I had another blog post scheduled in my editorial calendar for today. It’s titled “Why You Need to Know What Your Priorities Are & How To Figure it Out.” I’m still going to publish it, but I wanted to write a less formal, more personal #brightonbrain type post to walk you through HOW we got here – to me wanting to write a post on priorities.
About a year ago, I hit a major wall. I was in a perpetual FUNK and couldn’t figure out what was wrong.
I was burnt out, exhausted and apathetic. I was going through the motions, surviving rather than thriving. And I hate when I get like that. I didn’t realize it at the time, but my life was incredibly unbalanced. I worked almost every weekend and even when I wasn’t working, I was thinking about work. And if I wasn’t thinking about it, there was still this feeling. This icky, heavy feeling.
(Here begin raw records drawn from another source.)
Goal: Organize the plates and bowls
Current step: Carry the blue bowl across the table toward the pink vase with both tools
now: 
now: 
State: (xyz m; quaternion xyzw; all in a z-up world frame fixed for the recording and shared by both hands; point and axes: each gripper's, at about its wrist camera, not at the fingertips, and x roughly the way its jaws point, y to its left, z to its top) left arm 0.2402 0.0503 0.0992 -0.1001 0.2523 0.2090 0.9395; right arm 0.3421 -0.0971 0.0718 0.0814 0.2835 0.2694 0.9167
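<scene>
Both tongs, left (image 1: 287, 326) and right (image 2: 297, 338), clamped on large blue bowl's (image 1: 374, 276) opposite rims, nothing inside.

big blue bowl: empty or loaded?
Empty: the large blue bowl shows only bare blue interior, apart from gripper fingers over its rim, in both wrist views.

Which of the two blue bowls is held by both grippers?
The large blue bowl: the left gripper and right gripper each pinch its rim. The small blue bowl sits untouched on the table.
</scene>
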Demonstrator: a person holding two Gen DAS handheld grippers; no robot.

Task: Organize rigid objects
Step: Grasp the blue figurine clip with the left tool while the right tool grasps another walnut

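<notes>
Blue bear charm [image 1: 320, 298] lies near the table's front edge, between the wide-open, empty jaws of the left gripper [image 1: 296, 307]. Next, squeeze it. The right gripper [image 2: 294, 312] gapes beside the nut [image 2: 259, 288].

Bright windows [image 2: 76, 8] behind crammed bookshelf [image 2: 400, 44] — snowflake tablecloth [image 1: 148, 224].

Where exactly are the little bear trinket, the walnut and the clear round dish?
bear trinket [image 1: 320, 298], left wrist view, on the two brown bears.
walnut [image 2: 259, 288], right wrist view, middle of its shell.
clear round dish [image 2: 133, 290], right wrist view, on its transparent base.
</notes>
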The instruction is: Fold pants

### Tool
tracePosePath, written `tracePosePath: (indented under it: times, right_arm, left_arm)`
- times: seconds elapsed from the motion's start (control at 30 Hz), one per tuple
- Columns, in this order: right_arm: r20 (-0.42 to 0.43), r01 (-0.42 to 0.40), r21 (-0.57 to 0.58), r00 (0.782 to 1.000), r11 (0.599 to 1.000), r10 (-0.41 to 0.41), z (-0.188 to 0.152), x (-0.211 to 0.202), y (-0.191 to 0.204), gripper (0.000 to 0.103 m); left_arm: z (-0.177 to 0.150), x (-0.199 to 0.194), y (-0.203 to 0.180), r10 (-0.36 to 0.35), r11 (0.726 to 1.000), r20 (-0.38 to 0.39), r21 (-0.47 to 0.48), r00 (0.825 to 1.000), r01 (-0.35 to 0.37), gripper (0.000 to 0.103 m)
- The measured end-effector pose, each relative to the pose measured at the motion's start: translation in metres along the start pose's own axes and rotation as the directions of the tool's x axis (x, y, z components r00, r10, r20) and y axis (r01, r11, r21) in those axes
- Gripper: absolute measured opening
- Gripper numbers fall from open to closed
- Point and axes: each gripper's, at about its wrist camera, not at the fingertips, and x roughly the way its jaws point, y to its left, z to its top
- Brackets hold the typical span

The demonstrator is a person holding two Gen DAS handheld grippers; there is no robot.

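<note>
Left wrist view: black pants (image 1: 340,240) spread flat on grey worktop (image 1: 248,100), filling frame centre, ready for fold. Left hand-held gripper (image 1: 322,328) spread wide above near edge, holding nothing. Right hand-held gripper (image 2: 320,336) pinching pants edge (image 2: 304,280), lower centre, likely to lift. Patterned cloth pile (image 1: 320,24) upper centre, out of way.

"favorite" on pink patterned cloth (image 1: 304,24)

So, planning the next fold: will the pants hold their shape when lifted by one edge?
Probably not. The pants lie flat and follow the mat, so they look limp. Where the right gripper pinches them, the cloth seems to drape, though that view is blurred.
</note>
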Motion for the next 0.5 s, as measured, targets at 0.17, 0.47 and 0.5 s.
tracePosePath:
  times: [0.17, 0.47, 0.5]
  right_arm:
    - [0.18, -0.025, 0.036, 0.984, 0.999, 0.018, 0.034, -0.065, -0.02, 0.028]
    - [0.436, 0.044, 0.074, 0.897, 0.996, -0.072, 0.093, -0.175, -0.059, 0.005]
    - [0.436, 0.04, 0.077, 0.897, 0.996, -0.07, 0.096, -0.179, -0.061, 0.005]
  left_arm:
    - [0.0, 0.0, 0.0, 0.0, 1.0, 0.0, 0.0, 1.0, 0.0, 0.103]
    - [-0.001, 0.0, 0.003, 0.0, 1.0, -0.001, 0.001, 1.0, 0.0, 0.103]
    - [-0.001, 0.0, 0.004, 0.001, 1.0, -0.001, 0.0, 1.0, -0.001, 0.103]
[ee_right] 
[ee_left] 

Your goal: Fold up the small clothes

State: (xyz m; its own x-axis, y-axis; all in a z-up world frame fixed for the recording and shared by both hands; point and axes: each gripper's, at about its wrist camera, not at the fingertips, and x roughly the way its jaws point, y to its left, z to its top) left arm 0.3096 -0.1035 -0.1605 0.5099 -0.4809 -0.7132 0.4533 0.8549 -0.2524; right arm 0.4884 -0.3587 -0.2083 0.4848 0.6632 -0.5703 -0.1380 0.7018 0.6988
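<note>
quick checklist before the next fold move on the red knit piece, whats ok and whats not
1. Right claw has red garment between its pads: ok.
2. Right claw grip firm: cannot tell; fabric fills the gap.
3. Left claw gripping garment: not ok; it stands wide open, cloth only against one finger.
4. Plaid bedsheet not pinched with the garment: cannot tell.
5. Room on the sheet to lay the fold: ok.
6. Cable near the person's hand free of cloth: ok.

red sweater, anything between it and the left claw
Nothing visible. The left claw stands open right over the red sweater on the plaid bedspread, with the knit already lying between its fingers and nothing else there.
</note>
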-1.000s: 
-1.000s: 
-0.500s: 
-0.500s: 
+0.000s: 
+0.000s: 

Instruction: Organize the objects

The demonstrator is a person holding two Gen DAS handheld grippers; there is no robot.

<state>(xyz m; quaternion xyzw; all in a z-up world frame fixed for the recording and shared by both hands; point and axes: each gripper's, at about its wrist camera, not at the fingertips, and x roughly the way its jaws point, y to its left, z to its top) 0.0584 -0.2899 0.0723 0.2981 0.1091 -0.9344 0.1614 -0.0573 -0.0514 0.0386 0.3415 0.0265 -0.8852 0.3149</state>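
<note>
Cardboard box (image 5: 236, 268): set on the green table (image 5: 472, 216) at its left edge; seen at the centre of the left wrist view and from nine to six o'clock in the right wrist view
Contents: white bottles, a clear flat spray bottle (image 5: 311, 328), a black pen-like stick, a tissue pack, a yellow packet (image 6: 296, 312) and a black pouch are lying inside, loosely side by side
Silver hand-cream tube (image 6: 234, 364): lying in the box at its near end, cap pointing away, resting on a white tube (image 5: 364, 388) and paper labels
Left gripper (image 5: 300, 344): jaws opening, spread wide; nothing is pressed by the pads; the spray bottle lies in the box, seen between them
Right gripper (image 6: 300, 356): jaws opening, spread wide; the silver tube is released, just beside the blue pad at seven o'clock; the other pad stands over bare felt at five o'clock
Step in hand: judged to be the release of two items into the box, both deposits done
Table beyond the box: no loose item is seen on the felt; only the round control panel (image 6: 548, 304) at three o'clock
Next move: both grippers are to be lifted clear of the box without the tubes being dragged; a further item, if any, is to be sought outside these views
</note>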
If you had asked me to list my priorities, I probably would have told you family, friendships, health, faith, and work. And I actually believed all of those things were priorities (ha!). But my schedule and day-to-day life did not reflect this.
I allowed work to come before just about everything, making sacrifices in other areas of my life in order to get just a little more work done. I’d tell myself I would get to all the other *important things* later. That I’d make up for it the next week. The more I achieved, the faster I ran, believing the lie that my efforts and sacrifices were worth the elusive reward I was chasing.
What was I even chasing though? To be honest, I don’t think I could have told you the answer. But I couldn’t stop.
Work made me feel good. It made me feel important. And there was instant gratification. I was addicted to the feeling of productivity, success, and affirmation. And my life just got so out of balance because of it. I knew something was wrong, but I couldn’t quite put my finger on it. I don’t think I fully realized the effect that the unbalance was having on me emotionally, physically, and even professionally too (like I think my work suffered because I wasn’t living life if that makes sense?)
There were several times that I tried to incorporate balance into my schedule. I’d sign up for workout classes or plan coffee dates with friends. I even joined a bible study and started leading another one. OR I’d force myself to take days off and set arbitrary boundaries for when to stop working.
But doing these things was not enough. When push came to shove, I could always somehow justify or rationalize choosing work.
I wasn’t getting to the root of the issue. I needed to take a step back and see the way my life actually looked and compare that to what I wanted long-term. And I needed some major perspective.
During one of my breakdowns, I started journaling. I took a step back from everything and tried to go back to the basics. I wrote these questions down:
- What kind of person do you want to be?
- What’s important to you and why?
- What do you desire most?
I spent TIME writing down the answers and actually THINKING about the answers before writing. I didn’t just write what came to my head beacuse honestly some of those answers didn’t feel real at first. So I let my thoughts marinate and THEN I answered them.
This was a GAME CHANGER for me.
I was able to see clearly that my life did not align with who I wanted to be, what’s important to me, and my deepest desires. Something about writing it down and seeing the discrepancies really gave me perspective.
And so I started to dig. I asked myself a lot of WHY questions. I started meeting with a counselor and journaling a lot more, spending way more time in self-reflection. I asked myself why I was running so hard and what I was running towards. To be honest, I’m still trying to figure it out. But I will say that writing down WHO I wanted to be and what I believed to be MOST important set the stage for some radical transformation in my life.
Once I put on paper what my priorities were and saw how I wasn’t living them out, I knew I needed to make some changes.
If you don’t know what your priorities are in life, then the world will define them for you. If you don’t define what’s important to you and commit to following through, then the urgent things in your day-to-day will takeover your life. Time will pass, things will pile up and before you know it, you’ll realize you’re not living the life you want to be living.
Because trust me, more money or a more successful career (or whatever) is not what you’re missing in life. And it shouldn’t be the only thing you’re running towards.